Thursday, August 8, 2013

Are Words Enough?

My Aunt Julie passed away this week. We are headed to St. Louis for the funeral tomorrow. When I think of her I think about her big smile, big heart and big laugh - all great qualities.
Paul & Julie were married in 1990. Here I am with my mom at the reception. (I forgot to say how beautiful Julie was, inside and out. This picture doesn't do her justice, but does display her signature "big hair".)[/caption]
Since I got the news, I cannot think of the right words to say to my uncle and my cousins. I'm not sure that I can convey all of my feelings in a fashion that makes any sense. If I were in their shoes, I would be a hot mess. Even now as I'm typing this, I'm a hot mess.
In my opinion, my cousins Corbin and Elaina are very similar to my brother and me. They too are four years apart, have similar interests and seem to get along really well. They are both hipster-types (sorry for incorrectly categorizing), who are into punk-ish music and unfortunately nearly everything I know about them comes from Facebook. But like I said on Facebook - I think they're the cat's meow.
Because I see so many similarities between Corbin/Elaina and Joe/me, I am stressing over saying the right thing. I hope that whatever words I do say tomorrow are comforting and somewhat intelligent.
Corbin is a public relations student at UNC-Charlotte, and is quietly witty. He is a phenomenal writer; I read his blogs and stories and other posts diligently. (Sorry if that's creepy??) While some of his work is above my head, I admire his writing. After his mom died, he wrote this wonderful blog about her and how she'll fit in wonderfully in heaven.
In the blog, Corbin says - "Despite being insecure about never graduating from college and lacking confidence in her “smartness” — a trait that’s grossly overrated — Mom spent her time comforting the scared, depressed and worried. Julie Kofron Peters truly gave more more than she took.

She’ll never get to hold her grandchildren or watch Elaina and I walk down the aisle. And she won’t get to enjoy retirement with Dad or sip the glass of wine in Tuscany she always wanted. But she can leave the Earth knowing she paid some of the “smartest” people she encountered a lesson in the most valuable human trait: empathy."

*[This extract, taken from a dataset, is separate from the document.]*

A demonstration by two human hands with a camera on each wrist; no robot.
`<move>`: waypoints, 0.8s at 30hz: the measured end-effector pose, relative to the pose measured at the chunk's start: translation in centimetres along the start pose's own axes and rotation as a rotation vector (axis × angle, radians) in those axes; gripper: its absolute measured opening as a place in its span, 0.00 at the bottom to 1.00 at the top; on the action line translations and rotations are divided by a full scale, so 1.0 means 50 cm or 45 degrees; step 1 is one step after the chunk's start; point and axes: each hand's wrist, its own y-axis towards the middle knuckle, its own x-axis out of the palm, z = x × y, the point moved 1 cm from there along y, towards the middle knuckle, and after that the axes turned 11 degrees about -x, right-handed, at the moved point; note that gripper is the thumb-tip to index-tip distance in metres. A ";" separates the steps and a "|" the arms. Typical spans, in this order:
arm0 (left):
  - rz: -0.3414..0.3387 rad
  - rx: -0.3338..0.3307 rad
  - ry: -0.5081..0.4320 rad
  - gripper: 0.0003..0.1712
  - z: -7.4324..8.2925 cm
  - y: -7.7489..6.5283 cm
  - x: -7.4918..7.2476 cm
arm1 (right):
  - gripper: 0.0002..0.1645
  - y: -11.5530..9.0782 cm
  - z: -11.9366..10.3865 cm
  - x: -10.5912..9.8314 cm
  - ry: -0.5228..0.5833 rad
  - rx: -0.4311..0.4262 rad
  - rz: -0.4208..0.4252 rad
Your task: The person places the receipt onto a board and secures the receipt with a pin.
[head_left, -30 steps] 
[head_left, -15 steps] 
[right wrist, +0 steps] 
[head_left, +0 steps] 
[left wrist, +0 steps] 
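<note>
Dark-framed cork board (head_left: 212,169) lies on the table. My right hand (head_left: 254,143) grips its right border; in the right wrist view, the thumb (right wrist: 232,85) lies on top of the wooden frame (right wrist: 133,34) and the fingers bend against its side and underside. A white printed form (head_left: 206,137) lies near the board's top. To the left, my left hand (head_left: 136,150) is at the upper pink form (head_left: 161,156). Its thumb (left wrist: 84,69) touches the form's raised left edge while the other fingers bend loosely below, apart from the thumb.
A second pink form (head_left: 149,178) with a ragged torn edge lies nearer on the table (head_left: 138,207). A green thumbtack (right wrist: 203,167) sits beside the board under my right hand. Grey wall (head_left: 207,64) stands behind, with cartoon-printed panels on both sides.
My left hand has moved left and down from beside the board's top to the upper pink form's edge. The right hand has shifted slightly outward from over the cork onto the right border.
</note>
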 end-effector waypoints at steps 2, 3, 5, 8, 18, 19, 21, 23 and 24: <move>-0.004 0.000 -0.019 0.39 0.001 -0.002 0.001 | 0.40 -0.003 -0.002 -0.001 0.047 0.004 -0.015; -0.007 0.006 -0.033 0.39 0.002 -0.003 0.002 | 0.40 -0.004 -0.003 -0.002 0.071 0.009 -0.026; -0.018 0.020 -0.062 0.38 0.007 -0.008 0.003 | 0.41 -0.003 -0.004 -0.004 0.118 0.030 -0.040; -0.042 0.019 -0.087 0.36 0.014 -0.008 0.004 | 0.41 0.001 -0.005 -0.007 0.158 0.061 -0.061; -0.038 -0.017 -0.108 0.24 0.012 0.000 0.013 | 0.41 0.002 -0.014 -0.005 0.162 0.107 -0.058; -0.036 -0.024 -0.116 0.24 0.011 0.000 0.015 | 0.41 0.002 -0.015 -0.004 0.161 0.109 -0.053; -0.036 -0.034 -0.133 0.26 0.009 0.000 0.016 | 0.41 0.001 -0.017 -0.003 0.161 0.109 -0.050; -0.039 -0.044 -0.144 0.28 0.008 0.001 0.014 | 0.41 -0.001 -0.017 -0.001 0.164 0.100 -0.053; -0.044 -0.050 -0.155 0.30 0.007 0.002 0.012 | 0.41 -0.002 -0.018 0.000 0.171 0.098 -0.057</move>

Corbin, Elaina & Paul are so strong, and the stories and memories of my aunt are truly heartwarming. Aunt Julie was as open, welcoming and loving as everyone says; I am lucky to have known her.
Truthfully, I can't compete with words as powerful as those above, and I would never want to. When I get to St. Louis tomorrow, I'm going to hug the people that matter to me ... my family. I think that might be more important than the probably teary words I'll say.